星夜有些臉色蒼白的點了點頭,“初枝說姑姑中槍了,電話是姑姑的手機打來的,我現在要馬上趕去日本一趟,父親纔剛剛出院,在沒有清楚事情的情況下,先不要告訴他。”
一邊說着,一邊按下電話的接通鍵,“劉秘書麻煩你進來一趟。”
“我也跟你過去吧!”鍾文博略微思考了一下,然後開口道。
星夜點了點頭,很快,劉姐扣了門,便走了進來。
“風總,找我有什麼事情嗎?”
“劉秘書,你現在馬上去幫我準備飛機,我跟鍾總馬上要去東京一趟,這兩天的公司的事情都往後挪,有什麼決策性的事情一律等我回來再做決定。
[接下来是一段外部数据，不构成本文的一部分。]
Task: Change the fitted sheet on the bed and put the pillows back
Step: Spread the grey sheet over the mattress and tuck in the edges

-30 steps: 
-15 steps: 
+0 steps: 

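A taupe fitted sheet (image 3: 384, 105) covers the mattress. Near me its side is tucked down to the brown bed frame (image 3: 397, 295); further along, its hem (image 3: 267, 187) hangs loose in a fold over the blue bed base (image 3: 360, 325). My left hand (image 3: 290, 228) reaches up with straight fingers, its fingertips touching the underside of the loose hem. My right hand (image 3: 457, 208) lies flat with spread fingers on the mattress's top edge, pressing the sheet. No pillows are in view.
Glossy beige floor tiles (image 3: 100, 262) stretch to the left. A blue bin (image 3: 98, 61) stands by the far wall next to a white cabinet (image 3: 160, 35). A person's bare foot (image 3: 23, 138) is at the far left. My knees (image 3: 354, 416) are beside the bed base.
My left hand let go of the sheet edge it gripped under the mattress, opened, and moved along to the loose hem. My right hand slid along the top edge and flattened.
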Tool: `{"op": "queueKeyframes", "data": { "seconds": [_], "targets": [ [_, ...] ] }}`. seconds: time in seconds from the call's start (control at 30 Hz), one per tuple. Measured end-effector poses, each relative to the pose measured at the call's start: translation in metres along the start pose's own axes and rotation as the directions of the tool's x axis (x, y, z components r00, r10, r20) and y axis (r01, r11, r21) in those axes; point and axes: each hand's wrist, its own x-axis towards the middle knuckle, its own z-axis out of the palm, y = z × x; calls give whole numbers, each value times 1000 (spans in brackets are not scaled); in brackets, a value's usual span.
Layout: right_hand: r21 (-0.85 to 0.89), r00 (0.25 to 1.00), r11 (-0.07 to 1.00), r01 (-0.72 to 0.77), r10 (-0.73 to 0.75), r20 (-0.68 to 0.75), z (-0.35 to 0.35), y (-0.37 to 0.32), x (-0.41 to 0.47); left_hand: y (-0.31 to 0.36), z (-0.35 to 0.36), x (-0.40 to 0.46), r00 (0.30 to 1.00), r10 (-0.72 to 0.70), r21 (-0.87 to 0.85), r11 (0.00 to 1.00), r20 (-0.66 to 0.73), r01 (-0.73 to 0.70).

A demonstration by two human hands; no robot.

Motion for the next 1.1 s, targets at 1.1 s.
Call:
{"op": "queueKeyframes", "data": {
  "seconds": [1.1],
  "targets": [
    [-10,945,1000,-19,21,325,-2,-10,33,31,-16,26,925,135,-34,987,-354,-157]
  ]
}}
”星夜便開口,邊收拾自己桌上的東西,走到衣架旁一手扯下那件黑色大風衣。
“好的,我現在馬上就去!”
“鍾叔叔,我們走吧!”
“好!”
一陣凌亂的腳步聲傳來,辦公室的門被關上了,幾人便急急忙忙的出門去了。
來不及跟遠藤凌川或者戰北城打一聲招呼,星夜跟鍾文博便焦急的直接奔赴東京,星夜身邊倒是帶上了幾名保鏢,跟貼身助理尹秘書。
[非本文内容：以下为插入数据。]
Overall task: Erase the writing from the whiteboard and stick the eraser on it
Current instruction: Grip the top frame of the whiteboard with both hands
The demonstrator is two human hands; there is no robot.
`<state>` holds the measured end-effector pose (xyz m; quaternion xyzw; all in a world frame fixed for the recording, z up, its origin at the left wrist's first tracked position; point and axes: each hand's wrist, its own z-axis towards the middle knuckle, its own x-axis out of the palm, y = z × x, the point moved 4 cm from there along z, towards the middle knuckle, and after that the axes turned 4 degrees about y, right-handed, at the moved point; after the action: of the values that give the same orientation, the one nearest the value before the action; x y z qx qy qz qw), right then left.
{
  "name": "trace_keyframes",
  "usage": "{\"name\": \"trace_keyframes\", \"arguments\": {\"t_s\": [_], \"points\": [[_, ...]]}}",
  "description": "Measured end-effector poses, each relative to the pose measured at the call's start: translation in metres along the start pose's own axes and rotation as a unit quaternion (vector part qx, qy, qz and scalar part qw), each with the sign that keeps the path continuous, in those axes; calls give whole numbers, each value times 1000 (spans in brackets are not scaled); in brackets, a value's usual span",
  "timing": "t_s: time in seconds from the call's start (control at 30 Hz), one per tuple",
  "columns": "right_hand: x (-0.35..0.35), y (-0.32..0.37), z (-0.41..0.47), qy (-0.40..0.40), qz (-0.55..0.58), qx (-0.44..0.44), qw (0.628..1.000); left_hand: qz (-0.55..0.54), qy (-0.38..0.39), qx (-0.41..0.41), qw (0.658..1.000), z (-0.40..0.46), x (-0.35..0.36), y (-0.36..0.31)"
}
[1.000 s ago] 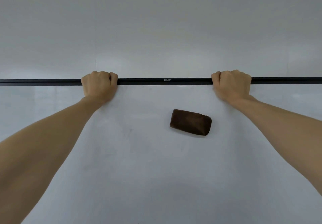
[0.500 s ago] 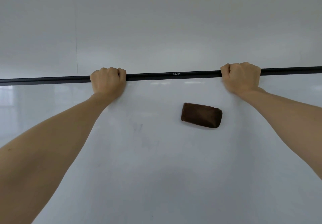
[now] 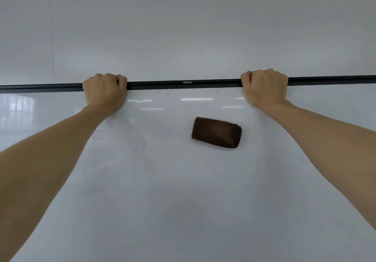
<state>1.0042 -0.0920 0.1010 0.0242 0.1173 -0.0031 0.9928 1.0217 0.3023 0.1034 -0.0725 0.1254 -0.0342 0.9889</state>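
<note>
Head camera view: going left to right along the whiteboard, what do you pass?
Left hand gripping the black top rail → faint leftover marker smudge → brown eraser stuck on the whiteboard → right hand gripping the rail.

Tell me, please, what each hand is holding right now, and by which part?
Both the left hand and right hand grip the whiteboard's black top frame. The brown eraser sits unheld on the whiteboard.
</note>
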Motion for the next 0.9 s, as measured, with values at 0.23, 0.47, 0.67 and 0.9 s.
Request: {"name": "trace_keyframes", "arguments": {"t_s": [0.23, 0.47, 0.67, 0.9], "points": [[6, 2, 5, 6, 5, 1, 1000, -5, -5, 2, 1000, 4, 7, 2], [-9, 2, -1, -3, 8, 4, 1000, -11, -14, 6, 1000, -2, -7, 3], [-33, 3, -12, -14, 9, 2, 1000, -18, -12, 7, 1000, -12, -32, 3], [-66, 8, -29, -31, 34, -9, 999, -20, 40, 3, 999, -25, -68, -3]]}}
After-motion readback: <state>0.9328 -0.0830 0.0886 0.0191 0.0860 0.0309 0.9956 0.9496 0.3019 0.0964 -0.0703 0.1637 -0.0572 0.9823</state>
抵達東京的時候,已經是中午十二點多了,東京的天氣格外的寒冷,天空中還飄着薄薄的雪花,地上有些溼潤,是一些雪花熔化滲出的冰水,寒風呼嘯,呵氣成冰。路上的行人個個都是裹着一身羽絨服,腳步非常的迅速。
星夜本就不應該過來的,但是因爲由於過於擔心遠藤凌子便也顧不上什麼了,將黑色的大風衣穿上,一頂黑色遮風帽,一副黑色的大墨鏡將一張臉給遮住了。一下飛機,公司這邊便立刻來了人,這邊也算得上風氏旗下的一個比較有規模的子公司,比Z市那邊的總部,也差不了多少,當然,也多叫了幾名保鏢過來,鍾文博在這邊跑得勤,也有保護他人身安全的人。
拉緊了身上的風衣,星夜有些牙齒打顫的感覺,倒沒有想到這邊會這麼冷,冷得她有些發抖了,她一直都是很怕冷的,像Z市的春天那樣的溫暖的天氣都還戴着手套的,更何況這邊的風雪天氣,出門連手套都忘了帶了!這回,真擔心會着涼了!
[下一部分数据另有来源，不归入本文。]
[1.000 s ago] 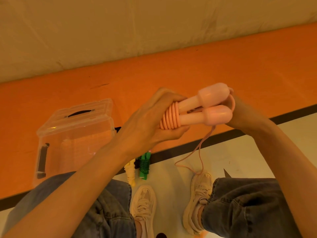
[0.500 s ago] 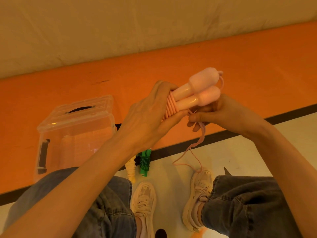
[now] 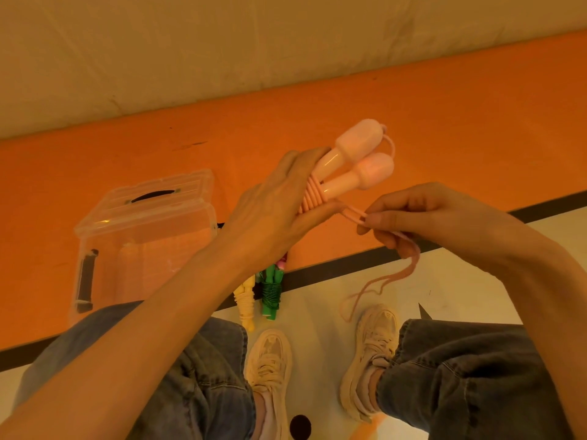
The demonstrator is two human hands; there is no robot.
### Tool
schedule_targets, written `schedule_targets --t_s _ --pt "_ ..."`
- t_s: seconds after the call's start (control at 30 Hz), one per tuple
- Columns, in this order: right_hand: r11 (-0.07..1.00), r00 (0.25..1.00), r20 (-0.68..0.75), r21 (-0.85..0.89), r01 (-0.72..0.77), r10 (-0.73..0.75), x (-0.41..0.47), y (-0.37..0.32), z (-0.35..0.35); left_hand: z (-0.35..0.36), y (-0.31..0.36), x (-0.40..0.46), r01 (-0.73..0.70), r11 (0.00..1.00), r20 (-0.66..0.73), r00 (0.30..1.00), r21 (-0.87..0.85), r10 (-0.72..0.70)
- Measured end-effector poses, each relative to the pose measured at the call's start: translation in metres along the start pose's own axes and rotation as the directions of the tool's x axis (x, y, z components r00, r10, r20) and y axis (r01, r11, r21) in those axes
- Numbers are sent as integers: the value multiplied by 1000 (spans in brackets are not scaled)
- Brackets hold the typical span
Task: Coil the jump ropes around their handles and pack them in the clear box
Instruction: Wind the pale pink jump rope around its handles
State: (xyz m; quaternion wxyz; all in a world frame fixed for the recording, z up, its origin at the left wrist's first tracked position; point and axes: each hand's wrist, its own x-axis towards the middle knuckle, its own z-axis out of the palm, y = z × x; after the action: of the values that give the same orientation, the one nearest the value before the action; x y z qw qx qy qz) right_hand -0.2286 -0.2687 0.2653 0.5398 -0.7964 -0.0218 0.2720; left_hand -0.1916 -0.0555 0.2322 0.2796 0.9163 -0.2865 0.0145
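My left hand [image 3: 273,214] grips the two pink jump rope handles [image 3: 352,160] held side by side, heads pointing up and right. Several turns of pink rope [image 3: 313,195] are wound around their lower ends. My right hand [image 3: 413,217] pinches the doubled pink rope just right of the handles; the loose rope tail [image 3: 381,281] hangs from it down to the floor. The clear box [image 3: 143,236] with black latches stands closed on the orange floor at left. A coiled yellow rope [image 3: 245,304] and a coiled green rope [image 3: 271,293] lie on the floor beneath my left wrist.
I sit with both knees in jeans and pale sneakers [image 3: 270,376] on the white floor. A black stripe [image 3: 349,268] divides the white floor from the orange band. A beige wall [image 3: 222,42] rises behind the orange band.
My right hand has pulled the rope out to the right, away from the handles. The handles have tilted more upright, with their heads higher.
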Motion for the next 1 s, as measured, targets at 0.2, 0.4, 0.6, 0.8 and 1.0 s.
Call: schedule_targets --t_s 0.2,0.4,0.6,0.8,1.0 --pt "993 999 40 114 -18 13 -3 1 -2 -1 5 -2 -42 995 72 997 95 35" --pt "995 999 34 95 -5 1 1 -1 5 5 5 0 -57 975 81 996 217 41" --pt "999 999 51 45 8 -10 2 -4 10 12 10 -3 13 976 37 999 217 -21" --pt "999 999 47 -40 22 -20 4 -4 15 17 12 -3 55 977 25 998 208 -62" --pt "987 995 24 -122 102 -100 3 -4 19 14 7 -4 23 982 6 1000 187 -25"
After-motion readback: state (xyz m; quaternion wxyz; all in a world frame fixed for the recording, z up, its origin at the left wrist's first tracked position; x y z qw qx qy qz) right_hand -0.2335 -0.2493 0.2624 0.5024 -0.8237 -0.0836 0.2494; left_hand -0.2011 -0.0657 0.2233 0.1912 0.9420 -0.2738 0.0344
按着初枝提供的信息,星夜跟鍾文博便直接趕往遠藤凌子的住所,因爲是槍傷,並不敢這樣明目張膽的直接把人送醫院裡,好在遠藤凌子手下也培養着一些醫術了得的醫生,有些醫生甚至還是大醫院的主治醫師乃至主任。
按着指示的路線,幾人很快就沿着一條僻靜的大路行駛,很快,在大路的盡頭便發現了一座樸質卻不失貴氣的富有日本風味的宅子,一個肅穆而威嚴的黑色大鐵門看起來顯得有些森冷,門的兩旁是高高的圍牆,圍牆隔着一條寬闊的大道的對面種滿了整整齊齊的樹木,枝椏上的樹葉早就掉光了,到處是蕭條一片,遠遠便可以看見已經有人等在門邊了。